Finance Minister Yuval Steinitz 390.
(photo credit: Marc Israel Sellem)
Finance Minister Yuval Steinitz on Sunday defended Prime Minister Binyamin Netanyahu's intervention to reduce the size of a planned gas increase, saying that the move had been "discussed since Monday" and was not made as a result of public pressure.
Netanyahu's announcement came shortly after Steinitz had made a television appearance on Channel 2, defending the price hike as a necessary evil, given the importance of sanctions on Iran, which have driven up world oil prices.
The price of gas rose at midnight by 5 agorot, instead of the planned 20 agorot hike, meaning that one liter of gas at a full-service station will now cost NIS 8 ($8.16 per gallon), and a liter of self-service gas will cost NIS 7.79 ($7.95 per gallon).
Steinitz rejected claims that the move was a populist gesture by Netanyahu, made behind the finance minister's back. He said in an Army Radio interview on Sunday that the decision was made "within the constraints of the budget." According to a statement released by the Prime Minister’s Office, the revenue lost by the decreased tax will be made up through “efficiency” measures to be employed by each government ministry. Under the plan, ministerial staffs will be reduced by some 2 percent, as retiring employees will not be replaced.
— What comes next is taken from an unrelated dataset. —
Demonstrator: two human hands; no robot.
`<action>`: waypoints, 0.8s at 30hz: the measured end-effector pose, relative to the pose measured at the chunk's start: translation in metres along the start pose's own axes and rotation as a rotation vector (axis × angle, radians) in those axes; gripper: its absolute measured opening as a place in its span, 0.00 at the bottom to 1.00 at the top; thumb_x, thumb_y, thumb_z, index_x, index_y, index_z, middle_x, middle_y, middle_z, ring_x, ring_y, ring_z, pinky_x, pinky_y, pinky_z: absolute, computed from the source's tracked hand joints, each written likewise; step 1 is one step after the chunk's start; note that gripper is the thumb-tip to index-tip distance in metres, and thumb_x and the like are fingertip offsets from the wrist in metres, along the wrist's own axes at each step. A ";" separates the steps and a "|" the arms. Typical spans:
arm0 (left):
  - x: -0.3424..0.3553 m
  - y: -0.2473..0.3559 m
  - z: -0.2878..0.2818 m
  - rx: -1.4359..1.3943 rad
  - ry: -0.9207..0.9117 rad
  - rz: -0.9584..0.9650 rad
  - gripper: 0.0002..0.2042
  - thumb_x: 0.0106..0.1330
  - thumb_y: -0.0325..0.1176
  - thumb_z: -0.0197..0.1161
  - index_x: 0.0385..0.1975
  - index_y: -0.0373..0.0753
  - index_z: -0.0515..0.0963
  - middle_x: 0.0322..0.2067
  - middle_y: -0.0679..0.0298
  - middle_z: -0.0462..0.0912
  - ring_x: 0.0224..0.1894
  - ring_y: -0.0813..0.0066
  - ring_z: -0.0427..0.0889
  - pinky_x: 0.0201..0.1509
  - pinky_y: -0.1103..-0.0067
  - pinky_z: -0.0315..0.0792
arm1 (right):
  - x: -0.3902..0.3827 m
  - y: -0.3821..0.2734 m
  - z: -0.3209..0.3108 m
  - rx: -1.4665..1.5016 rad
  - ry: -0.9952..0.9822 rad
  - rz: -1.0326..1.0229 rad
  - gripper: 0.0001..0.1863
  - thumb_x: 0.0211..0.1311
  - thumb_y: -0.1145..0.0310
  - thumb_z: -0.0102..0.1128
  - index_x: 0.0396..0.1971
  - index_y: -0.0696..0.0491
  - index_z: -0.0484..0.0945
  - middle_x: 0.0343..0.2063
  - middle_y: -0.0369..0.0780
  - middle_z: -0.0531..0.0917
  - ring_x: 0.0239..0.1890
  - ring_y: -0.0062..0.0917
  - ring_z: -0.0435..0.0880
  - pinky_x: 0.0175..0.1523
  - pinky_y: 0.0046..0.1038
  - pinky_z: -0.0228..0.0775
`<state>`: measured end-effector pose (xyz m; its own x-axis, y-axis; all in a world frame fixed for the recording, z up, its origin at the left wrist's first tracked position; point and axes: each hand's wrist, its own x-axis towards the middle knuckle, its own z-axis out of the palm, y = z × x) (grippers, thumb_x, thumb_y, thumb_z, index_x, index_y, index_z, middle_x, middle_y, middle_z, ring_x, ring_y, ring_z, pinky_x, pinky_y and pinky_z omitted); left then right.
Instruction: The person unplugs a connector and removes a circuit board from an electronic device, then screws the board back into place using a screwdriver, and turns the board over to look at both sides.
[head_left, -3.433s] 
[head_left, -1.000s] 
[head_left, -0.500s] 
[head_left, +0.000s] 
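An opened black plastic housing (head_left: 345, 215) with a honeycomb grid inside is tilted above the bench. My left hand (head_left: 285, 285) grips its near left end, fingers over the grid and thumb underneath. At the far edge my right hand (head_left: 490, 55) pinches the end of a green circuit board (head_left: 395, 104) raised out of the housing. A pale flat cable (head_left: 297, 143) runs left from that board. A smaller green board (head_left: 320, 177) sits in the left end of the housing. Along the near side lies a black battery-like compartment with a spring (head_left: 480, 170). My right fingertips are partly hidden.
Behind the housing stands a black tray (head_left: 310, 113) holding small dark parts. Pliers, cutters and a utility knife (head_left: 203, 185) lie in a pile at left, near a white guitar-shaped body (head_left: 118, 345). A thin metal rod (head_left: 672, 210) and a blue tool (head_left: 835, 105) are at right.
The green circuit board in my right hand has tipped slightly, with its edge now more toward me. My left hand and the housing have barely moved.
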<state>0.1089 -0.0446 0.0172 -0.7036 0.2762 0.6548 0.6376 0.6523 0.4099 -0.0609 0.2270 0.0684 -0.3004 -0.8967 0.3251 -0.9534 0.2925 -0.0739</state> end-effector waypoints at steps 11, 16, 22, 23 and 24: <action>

Steinitz argued that the gas tax decrease would not have been implemented if it could not be done so in a responsible manner. "I am not mad, this is a reasonable move which gave the most correct answer financially."
He said that it was "very good" that Netanyahu be given credit for lowering prices after he had defended the price hikes on television.
Steinitz stated that the government had continually worked to lower
fuel and electricity prices during his tenure as finance minister. He
said that the government had also succeeded in lowering unemployment and
raised the minimum wage at a time when jobless rates had risen
Interior Minister Eli Yishai on Sunday accused the Finance Ministry of
trying to arouse fear in the public and the government over government spending.
In an interview with Israel Radio, Yishai said that
Israel can afford to increase the deficit and decrease tax revenues,
measures he said are called for in a time of social distress.
Steinitz downplayed the role of social justice protests in influencing the government's fiscal policies. He cited the Sheshinsky Committee, which increased the public share of natural gas revenues at the expense of "tycoons," as a move meant to ease the economic burden on the public, that preceded the social justice protests.Herb Keinon contributed to this report.